As is the case throughout the yearlong lecture series, Dr. Roeder’s talk is free and open to the public—including all faculty, students, and staff from Pitt, Carnegie Mellon University, and the region’s other learning institutions.

Dr. Roeder has long studied the mechanisms and regulation of eukaryotic transcription and has elucidated some of the most fundamental aspects of transcription processes. He and his colleagues have extensively contributed to our understanding of the function and mechanism of action of gene-specific factors in various normal and pathological biological processes.

Over five decades, Dr. Roeder’s contributions to understanding transcription include the discovery and subsequent functional and mechanistic characterization of nuclear RNA polymerases (I, II, and III), cognate classes of RNA polymerase-specific initiation factors, the first of several thousand gene- and cell-specific transcriptional activators, and a variety of ubiquitous and tissue-specific transcriptional co-activators.

He pioneered the use of cell-free systems to recreate the essence of transcription in a test tube with cloned genes and factors purified from cellular extracts. He continues to study transcriptional activators that are important for homeostasis, lymphoid cell differentiation, lymphoid malignancy, and tumor suppression.

Among Dr. Roeder’s honors and awards are the Albert Lasker Basic Medical Research Award, the Passano Award, the Albany Medical Center Prize in Medicine and Biomedical Research, and the 2001 Dickson Prize in Medicine. He has been elected to the National Academy of Sciences, the American Association for the Advancement of Science, and the American Academy of Arts and Sciences.

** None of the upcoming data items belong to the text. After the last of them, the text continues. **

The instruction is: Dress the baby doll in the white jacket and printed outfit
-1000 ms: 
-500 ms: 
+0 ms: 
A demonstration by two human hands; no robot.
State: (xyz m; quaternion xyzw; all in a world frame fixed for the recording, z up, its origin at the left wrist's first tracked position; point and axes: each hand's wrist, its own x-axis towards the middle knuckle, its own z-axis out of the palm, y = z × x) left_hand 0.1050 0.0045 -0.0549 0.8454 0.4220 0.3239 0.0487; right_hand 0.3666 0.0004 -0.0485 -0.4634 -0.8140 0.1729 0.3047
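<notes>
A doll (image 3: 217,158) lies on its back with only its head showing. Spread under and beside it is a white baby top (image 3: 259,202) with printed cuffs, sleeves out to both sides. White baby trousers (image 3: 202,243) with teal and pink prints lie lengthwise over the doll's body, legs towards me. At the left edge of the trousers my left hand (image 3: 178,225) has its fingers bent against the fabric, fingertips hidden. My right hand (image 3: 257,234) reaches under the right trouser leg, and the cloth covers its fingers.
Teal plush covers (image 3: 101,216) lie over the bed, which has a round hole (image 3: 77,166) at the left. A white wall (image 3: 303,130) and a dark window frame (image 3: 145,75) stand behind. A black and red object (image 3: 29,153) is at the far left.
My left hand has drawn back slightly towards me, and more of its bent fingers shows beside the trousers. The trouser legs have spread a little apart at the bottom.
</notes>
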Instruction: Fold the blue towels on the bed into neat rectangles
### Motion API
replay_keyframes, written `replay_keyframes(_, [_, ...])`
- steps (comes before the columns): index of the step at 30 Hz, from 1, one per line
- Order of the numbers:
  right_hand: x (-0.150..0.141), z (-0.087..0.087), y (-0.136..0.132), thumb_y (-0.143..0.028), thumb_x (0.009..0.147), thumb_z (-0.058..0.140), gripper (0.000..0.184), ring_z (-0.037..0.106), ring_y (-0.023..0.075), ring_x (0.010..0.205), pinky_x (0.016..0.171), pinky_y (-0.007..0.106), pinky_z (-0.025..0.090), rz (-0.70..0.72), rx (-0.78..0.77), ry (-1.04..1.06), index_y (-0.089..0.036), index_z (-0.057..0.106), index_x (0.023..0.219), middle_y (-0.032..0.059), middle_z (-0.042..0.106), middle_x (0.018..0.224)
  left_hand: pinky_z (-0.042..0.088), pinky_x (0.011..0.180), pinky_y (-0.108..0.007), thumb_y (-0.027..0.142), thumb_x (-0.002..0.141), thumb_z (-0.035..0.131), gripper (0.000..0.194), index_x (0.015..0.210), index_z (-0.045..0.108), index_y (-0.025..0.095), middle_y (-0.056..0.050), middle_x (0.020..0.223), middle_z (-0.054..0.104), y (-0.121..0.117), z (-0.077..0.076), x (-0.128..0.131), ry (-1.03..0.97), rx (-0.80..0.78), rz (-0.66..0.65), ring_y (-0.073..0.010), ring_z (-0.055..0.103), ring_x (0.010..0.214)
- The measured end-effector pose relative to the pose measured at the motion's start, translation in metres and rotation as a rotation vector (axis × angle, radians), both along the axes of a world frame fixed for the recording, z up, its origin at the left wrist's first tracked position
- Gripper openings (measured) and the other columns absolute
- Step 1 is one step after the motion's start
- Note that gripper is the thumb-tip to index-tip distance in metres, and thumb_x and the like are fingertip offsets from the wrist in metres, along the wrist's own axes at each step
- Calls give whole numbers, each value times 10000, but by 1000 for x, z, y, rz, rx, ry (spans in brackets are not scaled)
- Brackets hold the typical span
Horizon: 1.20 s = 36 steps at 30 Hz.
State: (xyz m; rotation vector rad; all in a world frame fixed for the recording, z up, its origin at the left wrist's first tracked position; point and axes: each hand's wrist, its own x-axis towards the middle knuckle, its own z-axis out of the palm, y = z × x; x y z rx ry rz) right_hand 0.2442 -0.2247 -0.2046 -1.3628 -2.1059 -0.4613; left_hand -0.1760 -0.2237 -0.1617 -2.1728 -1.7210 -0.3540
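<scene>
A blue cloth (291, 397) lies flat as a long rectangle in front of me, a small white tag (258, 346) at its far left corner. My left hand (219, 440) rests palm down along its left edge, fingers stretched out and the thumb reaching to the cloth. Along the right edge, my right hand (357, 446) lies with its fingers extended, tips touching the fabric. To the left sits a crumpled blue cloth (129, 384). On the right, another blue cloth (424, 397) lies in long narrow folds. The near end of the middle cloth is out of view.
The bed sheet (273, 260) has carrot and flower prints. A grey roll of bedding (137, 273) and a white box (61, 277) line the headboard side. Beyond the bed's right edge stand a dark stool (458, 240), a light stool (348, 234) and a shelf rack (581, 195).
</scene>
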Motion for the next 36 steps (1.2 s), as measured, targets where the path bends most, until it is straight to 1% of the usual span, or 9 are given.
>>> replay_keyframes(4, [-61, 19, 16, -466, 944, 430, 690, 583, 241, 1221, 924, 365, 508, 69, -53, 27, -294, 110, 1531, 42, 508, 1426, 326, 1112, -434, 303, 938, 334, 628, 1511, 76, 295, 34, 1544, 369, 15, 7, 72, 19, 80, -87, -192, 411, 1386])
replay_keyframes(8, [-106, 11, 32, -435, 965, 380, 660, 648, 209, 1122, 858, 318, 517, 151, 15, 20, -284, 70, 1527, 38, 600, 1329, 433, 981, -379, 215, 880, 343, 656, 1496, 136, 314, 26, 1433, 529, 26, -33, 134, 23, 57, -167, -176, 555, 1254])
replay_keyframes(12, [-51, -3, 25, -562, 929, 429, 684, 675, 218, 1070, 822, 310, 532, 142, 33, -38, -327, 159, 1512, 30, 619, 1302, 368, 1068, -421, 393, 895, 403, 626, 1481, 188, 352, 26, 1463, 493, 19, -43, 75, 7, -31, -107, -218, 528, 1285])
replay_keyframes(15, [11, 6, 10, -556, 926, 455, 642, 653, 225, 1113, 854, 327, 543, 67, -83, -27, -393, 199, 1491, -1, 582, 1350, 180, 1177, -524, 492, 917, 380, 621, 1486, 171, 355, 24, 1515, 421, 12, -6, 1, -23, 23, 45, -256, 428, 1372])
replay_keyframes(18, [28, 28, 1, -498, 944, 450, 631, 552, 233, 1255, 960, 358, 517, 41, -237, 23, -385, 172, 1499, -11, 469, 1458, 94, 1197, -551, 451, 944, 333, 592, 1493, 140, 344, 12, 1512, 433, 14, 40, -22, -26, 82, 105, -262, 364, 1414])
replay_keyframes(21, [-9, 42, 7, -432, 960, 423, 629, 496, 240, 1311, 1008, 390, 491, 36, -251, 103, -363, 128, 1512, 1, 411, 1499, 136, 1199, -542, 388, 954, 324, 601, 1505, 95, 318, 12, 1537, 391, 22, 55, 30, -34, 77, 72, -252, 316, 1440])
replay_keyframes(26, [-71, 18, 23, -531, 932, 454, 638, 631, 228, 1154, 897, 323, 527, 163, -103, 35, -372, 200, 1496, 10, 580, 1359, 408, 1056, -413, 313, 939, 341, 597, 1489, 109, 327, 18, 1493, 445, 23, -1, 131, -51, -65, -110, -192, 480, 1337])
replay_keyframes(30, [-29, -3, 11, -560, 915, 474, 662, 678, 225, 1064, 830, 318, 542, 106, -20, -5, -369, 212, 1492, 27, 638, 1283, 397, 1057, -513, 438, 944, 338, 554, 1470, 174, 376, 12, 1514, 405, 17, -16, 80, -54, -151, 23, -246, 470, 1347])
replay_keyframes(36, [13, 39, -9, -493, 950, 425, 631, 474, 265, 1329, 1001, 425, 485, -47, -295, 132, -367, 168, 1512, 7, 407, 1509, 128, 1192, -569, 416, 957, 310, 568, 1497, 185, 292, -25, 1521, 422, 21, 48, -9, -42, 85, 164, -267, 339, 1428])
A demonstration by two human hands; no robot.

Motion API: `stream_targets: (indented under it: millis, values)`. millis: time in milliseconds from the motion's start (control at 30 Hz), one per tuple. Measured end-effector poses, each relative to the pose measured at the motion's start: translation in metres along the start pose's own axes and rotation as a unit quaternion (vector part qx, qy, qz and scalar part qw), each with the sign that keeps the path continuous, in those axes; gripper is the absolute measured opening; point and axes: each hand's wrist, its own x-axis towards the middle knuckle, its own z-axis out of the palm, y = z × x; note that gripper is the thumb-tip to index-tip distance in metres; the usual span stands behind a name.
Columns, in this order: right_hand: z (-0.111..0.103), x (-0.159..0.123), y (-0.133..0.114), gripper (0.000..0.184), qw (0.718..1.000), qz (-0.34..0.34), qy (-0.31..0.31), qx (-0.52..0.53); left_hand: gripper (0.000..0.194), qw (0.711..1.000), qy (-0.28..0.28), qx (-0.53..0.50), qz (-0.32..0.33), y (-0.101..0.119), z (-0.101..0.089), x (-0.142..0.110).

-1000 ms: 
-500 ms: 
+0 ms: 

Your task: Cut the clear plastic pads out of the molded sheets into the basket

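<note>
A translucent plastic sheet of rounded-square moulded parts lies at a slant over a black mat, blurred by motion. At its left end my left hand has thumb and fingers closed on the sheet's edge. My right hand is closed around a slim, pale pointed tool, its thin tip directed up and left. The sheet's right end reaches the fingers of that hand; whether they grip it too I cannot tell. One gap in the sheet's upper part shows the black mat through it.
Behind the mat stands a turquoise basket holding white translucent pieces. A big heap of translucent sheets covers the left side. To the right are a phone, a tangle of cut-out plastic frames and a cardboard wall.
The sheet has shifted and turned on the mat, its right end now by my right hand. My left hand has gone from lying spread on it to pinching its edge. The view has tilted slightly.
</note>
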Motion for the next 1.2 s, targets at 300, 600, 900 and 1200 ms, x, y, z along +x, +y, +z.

His educational background includes earning a bachelor’s degree in chemistry at Wabash College in Crawfordsville, Indiana, a master’s in chemistry at the University of Illinois, a PhD in biochemistry at the University of Washington, and completing a postdoctoral fellowship in embryology at the Carnegie Institution of Washington.

Please join us for the November 19 lecture by one of today’s most renowned scientists.